Exercise aim
If a line of the data below contains the string "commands", copy it into your answer.

Information given START

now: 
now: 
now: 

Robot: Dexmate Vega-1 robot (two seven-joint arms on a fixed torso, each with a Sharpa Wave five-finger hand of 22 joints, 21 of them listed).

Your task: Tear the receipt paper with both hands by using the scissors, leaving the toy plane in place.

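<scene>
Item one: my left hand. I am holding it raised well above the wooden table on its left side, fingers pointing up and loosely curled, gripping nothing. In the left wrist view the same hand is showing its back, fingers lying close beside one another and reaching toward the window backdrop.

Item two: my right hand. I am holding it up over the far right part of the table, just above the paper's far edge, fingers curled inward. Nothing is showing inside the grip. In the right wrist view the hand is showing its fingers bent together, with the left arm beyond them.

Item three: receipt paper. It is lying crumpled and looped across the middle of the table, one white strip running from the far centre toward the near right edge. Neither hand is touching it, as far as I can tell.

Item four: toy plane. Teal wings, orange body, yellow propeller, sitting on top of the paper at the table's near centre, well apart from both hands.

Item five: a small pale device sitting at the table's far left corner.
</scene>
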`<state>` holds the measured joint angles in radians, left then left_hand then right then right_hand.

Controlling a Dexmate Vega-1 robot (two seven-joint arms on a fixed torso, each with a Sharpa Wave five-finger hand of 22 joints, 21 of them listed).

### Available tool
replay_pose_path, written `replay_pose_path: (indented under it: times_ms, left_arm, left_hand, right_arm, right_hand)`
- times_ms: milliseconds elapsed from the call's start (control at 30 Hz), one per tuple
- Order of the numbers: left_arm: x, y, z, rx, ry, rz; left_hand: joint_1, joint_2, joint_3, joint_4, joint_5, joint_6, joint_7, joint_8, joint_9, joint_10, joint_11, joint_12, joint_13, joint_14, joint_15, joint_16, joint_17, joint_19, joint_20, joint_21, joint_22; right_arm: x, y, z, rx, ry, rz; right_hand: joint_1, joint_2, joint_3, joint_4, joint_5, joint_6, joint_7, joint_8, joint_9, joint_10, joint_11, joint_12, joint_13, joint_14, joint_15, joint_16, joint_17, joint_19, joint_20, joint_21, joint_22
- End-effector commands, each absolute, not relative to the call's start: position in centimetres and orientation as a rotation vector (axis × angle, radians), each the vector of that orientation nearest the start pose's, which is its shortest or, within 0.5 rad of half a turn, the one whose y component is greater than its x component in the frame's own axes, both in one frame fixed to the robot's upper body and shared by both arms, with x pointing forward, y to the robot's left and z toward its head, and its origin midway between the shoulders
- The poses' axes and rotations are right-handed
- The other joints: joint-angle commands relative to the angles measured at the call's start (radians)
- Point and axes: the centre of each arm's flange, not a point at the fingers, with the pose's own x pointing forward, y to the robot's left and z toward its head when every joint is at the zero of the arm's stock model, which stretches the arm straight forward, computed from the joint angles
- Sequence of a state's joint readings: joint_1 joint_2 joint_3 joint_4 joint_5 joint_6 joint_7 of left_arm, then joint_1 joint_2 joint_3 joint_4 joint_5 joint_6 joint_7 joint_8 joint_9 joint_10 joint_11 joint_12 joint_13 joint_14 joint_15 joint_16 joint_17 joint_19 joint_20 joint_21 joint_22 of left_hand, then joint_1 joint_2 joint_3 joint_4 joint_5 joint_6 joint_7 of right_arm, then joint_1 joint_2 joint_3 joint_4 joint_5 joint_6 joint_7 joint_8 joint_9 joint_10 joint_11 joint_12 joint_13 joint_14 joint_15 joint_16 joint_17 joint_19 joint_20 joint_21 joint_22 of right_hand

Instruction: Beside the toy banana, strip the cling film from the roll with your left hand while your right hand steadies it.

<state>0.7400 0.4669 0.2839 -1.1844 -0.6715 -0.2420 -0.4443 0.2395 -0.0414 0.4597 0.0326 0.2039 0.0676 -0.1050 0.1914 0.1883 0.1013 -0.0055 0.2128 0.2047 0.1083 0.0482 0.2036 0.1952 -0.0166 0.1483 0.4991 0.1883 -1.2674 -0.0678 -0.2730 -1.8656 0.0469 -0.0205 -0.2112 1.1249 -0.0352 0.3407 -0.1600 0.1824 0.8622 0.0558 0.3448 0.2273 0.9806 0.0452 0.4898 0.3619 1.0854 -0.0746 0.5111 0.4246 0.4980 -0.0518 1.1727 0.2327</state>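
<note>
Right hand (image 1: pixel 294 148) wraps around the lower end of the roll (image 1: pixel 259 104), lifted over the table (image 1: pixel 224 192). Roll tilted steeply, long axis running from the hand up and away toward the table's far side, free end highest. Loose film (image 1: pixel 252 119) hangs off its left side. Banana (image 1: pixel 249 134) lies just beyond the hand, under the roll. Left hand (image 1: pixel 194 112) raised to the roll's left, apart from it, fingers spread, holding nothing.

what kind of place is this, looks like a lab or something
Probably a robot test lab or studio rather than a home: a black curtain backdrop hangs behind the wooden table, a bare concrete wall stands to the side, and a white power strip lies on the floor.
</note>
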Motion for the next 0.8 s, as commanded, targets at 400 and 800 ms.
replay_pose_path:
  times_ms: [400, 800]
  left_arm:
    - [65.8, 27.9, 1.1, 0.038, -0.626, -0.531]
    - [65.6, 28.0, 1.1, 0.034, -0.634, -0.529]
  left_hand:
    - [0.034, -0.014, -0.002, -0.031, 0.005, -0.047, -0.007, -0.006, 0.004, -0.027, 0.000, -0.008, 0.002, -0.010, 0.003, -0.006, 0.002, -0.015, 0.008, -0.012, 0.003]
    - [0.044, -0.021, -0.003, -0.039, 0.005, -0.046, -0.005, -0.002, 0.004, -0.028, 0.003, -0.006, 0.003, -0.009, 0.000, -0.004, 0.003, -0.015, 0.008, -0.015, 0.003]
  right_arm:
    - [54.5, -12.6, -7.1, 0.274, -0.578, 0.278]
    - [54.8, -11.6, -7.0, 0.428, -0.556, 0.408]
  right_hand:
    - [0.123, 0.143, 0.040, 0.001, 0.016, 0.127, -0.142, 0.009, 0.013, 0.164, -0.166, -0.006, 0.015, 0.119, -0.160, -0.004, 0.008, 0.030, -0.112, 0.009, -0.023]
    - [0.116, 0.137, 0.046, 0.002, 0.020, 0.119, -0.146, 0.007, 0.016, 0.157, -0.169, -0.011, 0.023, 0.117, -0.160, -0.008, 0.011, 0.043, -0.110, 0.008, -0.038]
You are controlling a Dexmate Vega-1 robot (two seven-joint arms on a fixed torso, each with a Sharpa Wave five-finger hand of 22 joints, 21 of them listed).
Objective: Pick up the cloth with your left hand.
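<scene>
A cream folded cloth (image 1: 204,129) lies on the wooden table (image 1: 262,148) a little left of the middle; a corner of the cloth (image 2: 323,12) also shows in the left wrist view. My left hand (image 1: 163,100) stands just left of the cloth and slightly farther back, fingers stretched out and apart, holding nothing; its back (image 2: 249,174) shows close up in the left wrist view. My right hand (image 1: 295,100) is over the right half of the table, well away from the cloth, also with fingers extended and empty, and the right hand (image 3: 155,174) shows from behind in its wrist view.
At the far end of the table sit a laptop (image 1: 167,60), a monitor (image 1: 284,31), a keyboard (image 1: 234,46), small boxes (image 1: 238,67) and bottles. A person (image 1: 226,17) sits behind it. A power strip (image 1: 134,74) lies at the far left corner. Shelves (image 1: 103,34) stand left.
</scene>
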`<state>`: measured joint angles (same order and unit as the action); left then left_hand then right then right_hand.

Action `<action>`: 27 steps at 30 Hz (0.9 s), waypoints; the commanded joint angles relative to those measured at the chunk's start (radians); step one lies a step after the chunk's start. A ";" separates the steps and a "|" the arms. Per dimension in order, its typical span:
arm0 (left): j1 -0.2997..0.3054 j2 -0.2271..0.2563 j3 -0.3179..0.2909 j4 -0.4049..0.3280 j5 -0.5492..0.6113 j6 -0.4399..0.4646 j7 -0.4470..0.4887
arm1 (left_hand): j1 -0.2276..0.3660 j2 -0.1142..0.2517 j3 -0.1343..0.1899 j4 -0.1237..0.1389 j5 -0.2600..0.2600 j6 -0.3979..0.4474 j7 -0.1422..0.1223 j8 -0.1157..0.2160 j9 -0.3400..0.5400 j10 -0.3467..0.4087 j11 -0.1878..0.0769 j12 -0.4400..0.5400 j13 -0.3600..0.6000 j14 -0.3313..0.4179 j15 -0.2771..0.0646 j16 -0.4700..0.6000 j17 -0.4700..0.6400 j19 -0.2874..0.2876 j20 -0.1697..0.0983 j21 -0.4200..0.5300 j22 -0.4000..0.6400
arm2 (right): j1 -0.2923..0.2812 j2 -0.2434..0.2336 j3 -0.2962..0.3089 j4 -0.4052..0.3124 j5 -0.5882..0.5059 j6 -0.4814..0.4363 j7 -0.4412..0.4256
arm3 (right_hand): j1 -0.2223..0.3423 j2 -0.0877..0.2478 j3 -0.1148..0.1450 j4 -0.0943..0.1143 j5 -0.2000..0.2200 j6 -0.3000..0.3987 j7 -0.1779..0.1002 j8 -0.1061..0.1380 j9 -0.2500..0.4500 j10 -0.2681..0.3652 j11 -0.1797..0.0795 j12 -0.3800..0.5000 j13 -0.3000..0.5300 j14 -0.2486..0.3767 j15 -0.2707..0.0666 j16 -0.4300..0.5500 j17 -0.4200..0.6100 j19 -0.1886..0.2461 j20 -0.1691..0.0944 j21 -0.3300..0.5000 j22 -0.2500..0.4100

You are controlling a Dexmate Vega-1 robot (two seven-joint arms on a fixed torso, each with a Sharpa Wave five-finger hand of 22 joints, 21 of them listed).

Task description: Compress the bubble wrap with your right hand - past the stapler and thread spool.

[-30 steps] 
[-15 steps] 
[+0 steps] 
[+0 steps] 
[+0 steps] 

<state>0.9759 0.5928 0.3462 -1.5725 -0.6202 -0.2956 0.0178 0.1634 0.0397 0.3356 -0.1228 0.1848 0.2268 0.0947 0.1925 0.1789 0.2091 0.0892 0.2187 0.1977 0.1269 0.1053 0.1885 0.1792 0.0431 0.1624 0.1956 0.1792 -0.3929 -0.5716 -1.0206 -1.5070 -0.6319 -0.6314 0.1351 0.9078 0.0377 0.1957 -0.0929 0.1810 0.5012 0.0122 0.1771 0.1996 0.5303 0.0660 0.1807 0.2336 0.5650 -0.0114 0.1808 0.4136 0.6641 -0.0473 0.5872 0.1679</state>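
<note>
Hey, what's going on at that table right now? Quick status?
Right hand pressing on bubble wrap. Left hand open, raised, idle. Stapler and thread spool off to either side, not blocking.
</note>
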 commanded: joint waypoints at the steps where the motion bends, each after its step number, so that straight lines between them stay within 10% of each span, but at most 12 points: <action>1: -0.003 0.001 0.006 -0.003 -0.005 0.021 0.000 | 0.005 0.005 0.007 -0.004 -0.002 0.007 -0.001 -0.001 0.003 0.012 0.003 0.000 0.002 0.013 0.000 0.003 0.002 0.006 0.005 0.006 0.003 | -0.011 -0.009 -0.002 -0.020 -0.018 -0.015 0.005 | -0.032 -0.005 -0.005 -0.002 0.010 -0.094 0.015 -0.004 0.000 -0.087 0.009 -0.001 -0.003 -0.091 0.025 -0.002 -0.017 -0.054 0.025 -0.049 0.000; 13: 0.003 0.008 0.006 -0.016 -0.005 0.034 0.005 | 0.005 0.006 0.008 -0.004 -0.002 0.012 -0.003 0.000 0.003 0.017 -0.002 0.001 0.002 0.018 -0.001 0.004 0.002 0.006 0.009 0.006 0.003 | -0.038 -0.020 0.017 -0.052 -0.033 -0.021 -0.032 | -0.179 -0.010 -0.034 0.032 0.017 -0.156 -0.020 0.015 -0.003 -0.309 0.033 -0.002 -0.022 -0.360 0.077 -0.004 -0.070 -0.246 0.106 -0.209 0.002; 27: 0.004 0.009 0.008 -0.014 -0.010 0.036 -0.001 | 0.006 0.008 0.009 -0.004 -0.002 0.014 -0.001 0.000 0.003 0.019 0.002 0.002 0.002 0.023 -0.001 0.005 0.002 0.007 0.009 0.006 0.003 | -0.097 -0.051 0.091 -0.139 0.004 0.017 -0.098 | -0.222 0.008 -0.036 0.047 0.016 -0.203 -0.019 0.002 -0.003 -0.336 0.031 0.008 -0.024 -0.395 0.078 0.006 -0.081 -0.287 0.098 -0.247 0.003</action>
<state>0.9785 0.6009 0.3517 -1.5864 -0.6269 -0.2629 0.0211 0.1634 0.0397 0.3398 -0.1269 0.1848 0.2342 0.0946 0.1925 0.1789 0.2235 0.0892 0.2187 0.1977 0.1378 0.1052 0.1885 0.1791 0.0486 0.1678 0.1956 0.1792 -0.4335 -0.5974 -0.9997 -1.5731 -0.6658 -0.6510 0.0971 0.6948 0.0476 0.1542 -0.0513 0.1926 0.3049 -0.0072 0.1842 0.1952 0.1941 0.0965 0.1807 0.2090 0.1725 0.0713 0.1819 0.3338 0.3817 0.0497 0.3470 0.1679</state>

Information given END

Answer to this exercise
- End-effector commands, each absolute, not relative to the call's start: position in centimetres and orientation as a rotation vector (axis × angle, radians), each the vector of that orientation nearest the start pose's, which is its shortest or, within 0.5 rad of half a turn, the one whose y component is greater than its x component in the frame's own axes, both in one frame fixed to the robot's upper body and shared by both arms, with x pointing forward, y to the robot's left and z toward its head, and its origin midway between the shoulders
- The other joints: joint-angle commands relative to the angles measured at the call's start (radians)

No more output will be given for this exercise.